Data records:
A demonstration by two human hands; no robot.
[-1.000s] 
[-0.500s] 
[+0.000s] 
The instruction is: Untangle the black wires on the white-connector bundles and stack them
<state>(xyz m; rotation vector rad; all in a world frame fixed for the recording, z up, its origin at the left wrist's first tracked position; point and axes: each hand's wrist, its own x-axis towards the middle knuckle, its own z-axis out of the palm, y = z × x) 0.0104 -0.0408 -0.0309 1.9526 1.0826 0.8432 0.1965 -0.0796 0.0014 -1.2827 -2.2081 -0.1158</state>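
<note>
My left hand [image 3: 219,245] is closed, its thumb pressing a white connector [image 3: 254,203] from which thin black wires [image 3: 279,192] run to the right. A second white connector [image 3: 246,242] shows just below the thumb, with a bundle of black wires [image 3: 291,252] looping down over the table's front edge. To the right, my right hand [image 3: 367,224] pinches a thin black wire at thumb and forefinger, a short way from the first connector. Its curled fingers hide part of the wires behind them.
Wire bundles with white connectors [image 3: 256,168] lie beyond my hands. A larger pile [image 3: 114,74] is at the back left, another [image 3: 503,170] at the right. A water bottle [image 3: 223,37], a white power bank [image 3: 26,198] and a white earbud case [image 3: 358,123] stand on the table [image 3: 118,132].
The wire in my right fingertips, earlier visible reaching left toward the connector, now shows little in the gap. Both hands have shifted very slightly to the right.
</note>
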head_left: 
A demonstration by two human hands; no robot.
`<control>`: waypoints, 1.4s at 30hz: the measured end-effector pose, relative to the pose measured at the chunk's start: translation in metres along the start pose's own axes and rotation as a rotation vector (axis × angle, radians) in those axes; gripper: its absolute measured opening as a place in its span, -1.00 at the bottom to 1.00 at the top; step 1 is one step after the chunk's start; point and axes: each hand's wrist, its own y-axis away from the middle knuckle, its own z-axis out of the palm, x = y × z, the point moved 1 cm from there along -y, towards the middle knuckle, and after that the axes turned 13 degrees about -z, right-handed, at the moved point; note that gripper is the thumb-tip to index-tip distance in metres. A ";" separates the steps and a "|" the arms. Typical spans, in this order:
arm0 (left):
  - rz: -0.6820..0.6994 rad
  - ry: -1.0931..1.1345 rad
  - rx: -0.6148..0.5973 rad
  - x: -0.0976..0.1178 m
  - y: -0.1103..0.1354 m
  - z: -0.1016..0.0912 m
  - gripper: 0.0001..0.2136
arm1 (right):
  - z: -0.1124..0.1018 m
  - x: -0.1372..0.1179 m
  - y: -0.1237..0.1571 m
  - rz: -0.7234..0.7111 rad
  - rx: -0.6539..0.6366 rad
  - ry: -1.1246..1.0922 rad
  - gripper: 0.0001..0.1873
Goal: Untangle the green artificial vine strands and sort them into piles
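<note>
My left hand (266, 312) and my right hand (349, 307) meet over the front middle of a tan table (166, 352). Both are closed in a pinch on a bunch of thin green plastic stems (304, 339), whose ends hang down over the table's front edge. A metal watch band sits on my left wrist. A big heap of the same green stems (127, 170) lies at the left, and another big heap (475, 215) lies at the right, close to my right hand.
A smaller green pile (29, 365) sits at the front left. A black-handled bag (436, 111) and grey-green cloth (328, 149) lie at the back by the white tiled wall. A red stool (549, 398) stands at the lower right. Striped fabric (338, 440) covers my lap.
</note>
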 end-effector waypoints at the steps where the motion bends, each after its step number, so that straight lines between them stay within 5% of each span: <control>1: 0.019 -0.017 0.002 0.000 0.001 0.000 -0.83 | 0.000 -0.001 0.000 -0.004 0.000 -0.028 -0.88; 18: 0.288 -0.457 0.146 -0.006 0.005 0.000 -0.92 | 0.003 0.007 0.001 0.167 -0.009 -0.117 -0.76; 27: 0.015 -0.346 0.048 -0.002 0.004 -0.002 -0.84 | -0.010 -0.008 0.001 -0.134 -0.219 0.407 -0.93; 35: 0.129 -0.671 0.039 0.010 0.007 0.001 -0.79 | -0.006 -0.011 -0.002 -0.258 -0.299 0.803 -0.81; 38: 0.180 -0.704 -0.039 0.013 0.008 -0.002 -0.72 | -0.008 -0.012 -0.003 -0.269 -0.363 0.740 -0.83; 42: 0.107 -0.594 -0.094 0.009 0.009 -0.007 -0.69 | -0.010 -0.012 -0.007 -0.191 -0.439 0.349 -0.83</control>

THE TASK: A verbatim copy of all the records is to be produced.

SOLVED EXERCISE:
A demonstration by two human hands; no robot.
[-1.000s] 
[-0.500s] 
[+0.000s] 
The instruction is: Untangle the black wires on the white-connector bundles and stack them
<state>(xyz m; rotation vector rad; all in a world frame fixed for the recording, z up, its origin at the left wrist's first tracked position; point and axes: each hand's wrist, its own x-axis towards the middle knuckle, its own z-axis out of the palm, y = z × x) 0.0104 -0.0408 -0.0309 1.9526 1.0826 0.8432 0.1965 -0.0796 0.0014 -1.2827 -2.2081 -0.1158</state>
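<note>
My left hand [image 3: 219,245] is closed, its thumb pressing a white connector [image 3: 254,203] from which thin black wires [image 3: 279,192] run to the right. A second white connector [image 3: 246,242] shows just below the thumb, with a bundle of black wires [image 3: 291,252] looping down over the table's front edge. To the right, my right hand [image 3: 367,224] pinches a thin black wire at thumb and forefinger, a short way from the first connector. Its curled fingers hide part of the wires behind them.
Wire bundles with white connectors [image 3: 256,168] lie beyond my hands. A larger pile [image 3: 114,74] is at the back left, another [image 3: 503,170] at the right. A water bottle [image 3: 223,37], a white power bank [image 3: 26,198] and a white earbud case [image 3: 358,123] stand on the table [image 3: 118,132].
The wire in my right fingertips, earlier visible reaching left toward the connector, now shows little in the gap. Both hands have shifted very slightly to the right.
</note>
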head_left: 
A demonstration by two human hands; no robot.
`<control>`: waypoints, 1.4s at 30hz: the measured end-effector pose, relative to the pose measured at the chunk's start: translation in metres along the start pose's own axes and rotation as a rotation vector (axis × angle, radians) in those axes; gripper: its absolute measured opening as a place in its span, -1.00 at the bottom to 1.00 at the top; step 1 is one step after the chunk's start; point and axes: each hand's wrist, its own y-axis away from the middle knuckle, its own z-axis out of the palm, x = y × z, the point moved 1 cm from there along -y, towards the middle knuckle, and after that the axes turned 13 degrees about -z, right-handed, at the moved point; note that gripper is the thumb-tip to index-tip distance in metres. A ";" separates the steps and a "|" the arms. Typical spans, in this order:
arm0 (left):
  - rz: -0.6820..0.6994 rad
  - ry: -1.0931..1.1345 rad
  - rx: -0.6148..0.5973 rad
  - x: -0.0976..0.1178 m
  - y: -0.1103..0.1354 m
  - z: -0.1016..0.0912 m
  - gripper: 0.0001..0.2136
arm1 (right):
  - z: -0.1124..0.1018 m
  - x: -0.1372..0.1179 m
  - y: -0.1237..0.1571 m
  - rz: -0.7234..0.7111 rad
  - rx: -0.6539..0.6366 rad
  - ry: -1.1246..1.0922 rad
  - gripper: 0.0001..0.1873
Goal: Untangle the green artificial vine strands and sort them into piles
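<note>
My left hand (266, 312) and my right hand (349, 307) meet over the front middle of a tan table (166, 352). Both are closed in a pinch on a bunch of thin green plastic stems (304, 339), whose ends hang down over the table's front edge. A metal watch band sits on my left wrist. A big heap of the same green stems (127, 170) lies at the left, and another big heap (475, 215) lies at the right, close to my right hand.
A smaller green pile (29, 365) sits at the front left. A black-handled bag (436, 111) and grey-green cloth (328, 149) lie at the back by the white tiled wall. A red stool (549, 398) stands at the lower right. Striped fabric (338, 440) covers my lap.
</note>
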 end-effector waypoints at the steps where the motion bends, each after its step number, so that straight lines between them stay within 5% of each span: <control>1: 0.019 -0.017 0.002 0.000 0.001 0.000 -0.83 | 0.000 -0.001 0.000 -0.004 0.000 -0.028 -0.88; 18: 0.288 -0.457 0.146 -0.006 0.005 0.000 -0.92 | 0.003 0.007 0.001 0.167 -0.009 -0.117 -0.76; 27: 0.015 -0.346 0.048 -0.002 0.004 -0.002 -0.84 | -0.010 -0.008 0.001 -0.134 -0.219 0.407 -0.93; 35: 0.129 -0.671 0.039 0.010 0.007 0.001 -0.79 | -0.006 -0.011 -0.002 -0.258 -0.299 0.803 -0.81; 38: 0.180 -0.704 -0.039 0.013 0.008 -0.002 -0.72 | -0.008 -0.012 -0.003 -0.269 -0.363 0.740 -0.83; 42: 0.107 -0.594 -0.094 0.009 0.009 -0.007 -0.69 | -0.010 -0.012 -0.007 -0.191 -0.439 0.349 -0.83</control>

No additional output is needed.